Anyhoo... beyond trying to get into local shops, since my t-shirts are a mix of safe humor and being offensive, where else could I try to advertise ? 

Any ideas/suggestions would be appreciated, thanks!


----------



## sofakinggood (Dec 5, 2005)

hey morvak,

I would suggest submitting an article and picture of one of your tees to various fashion mags both online and retail and see if they put it in there mag. if they like one that might be controversial they will put in the article as they are continuously looking for articles. its also a free way of advertising and you have nothing to loose. i ve used this method sucessfully for other business ventures.

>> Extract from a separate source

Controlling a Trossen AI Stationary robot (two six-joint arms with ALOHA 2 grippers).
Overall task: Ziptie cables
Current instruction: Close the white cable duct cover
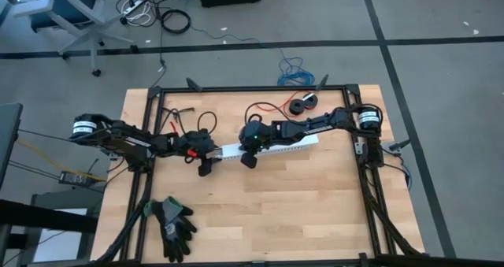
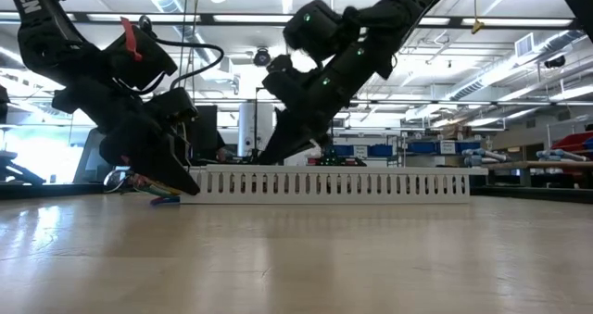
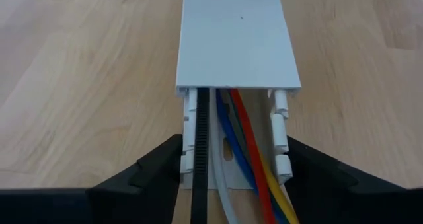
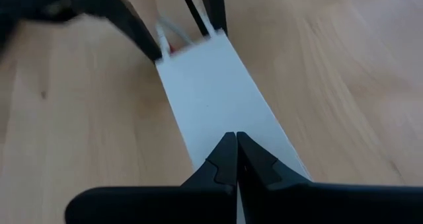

Was just on your site there and it looks pretty cool. you like the black tees, i think some of your designs might look better though on white tees with long black sleeve underneath, but that just my preference.

I was curious to know have you run into any difficulty with the Bush t shirt. not for what it says but for using his face for personal gain. i dont know if you were lucky enough or unfortunate enough (which ever way your inclined) to get that close to take the picture yourself. if you owned the photo you would have copyright of the photo but as far as im aware you would need the permission of the person in the photo before selling any article with their picture on it.

Im pretty sure George bush is'nt going to file a law suit against you, even if the rest of the tee is pretty offensive, lol. its just that i was going to design a t shirt with the face of a famous soccer player on it but was advised otherwise. 

just wondering did you look into the possible legalities before designing it or was it a case of "ah he's never going to take a case anyway" love to hear your reply or indeed anyone else view.


----------



## Comin'OutSwingin (Oct 28, 2005)

Politicians are free from restrictions. Earn away at their expense!!!!


----------



## rabid (Jan 10, 2006)

I like the animated graphic up top.

Submitting to online magazines is a good idea. I wrote a press release and plan to send that through PRWeb, which I've heard is an option to drive traffic to your site. I'll let you know how that goes. Also, you could probably feed your items to Froogle (free) or shopping.com (not free) or something like that.

When targeting retail, I'd probably show up in person with samples and line sheets rather then dropping a brochure. It's much harder to say no face-to-face and they can see the quality of your stuff in person. Of course, I haven't done it yet so what do I know, but I don't think many would make a decision to buy without seeing the items. You probably want that first impression to be strong and have all the questions answered and all the information there for them to make their decision.

I'm still learning this stuff too.


----------



## morvak (Jan 11, 2006)

Thanks for the input!

Yeah politicians are free game... I looked into that a while ago  Anyone else in the general public, if use their image you can be liable ( famous people, or average joe/jane). Not sure how people get away with using Charlie Manson's face without getting sued for liable...

Sofakinggood - thanks for that tidbit. You say write an article to fashion magazines.. an article about the t-shirt ? Or an article that fits their magazine about fashion ?


----------



## Rodney (Nov 3, 2004)

> Politicians are free from restrictions. Earn away at their expense!!!!


Yes, politicians are fair game but it's important to remember that the photographer that took the photo owns the copyright.

That means that legally, you still need permission from the photographer (unless the photo is from the government website that is available for free use). If you just pulled the image of the net, then you could run into problems.

I think the key to finding a place to advertise is figuring out who would buy your products. Punks? Advertise in Skratch magazine. General music fans or 20-30? Try Rolling Stone. Search for funny t-shirts? Try google adwords.

Just try to be everywhere your potential customers might be


----------



## sofakinggood (Dec 5, 2005)

morvak said:


> Sofakinggood - thanks for that tidbit. You say write an article to fashion magazines.. an article about the t-shirt ? Or an article that fits their magazine about fashion ?


I would say write a general write up to cover the board and then for a particular sites or mags add an extra para if one of your designs fits there fashion style. you have nothing to loose by sending it in to every related fasion mag or online site as there always trying to fill the pages. 

Remember to talk up your site as its a reveloution about to happen, the next big thing. use the buzz words, even talking about some of the designs as controversial will get attention and interest and its word of mouth thats the biggest advertisment. write the article as an *outsider* reviewing your designs and website that has just come across the next best thing since sliced bread. if they want to edit they will. best of luck.


----------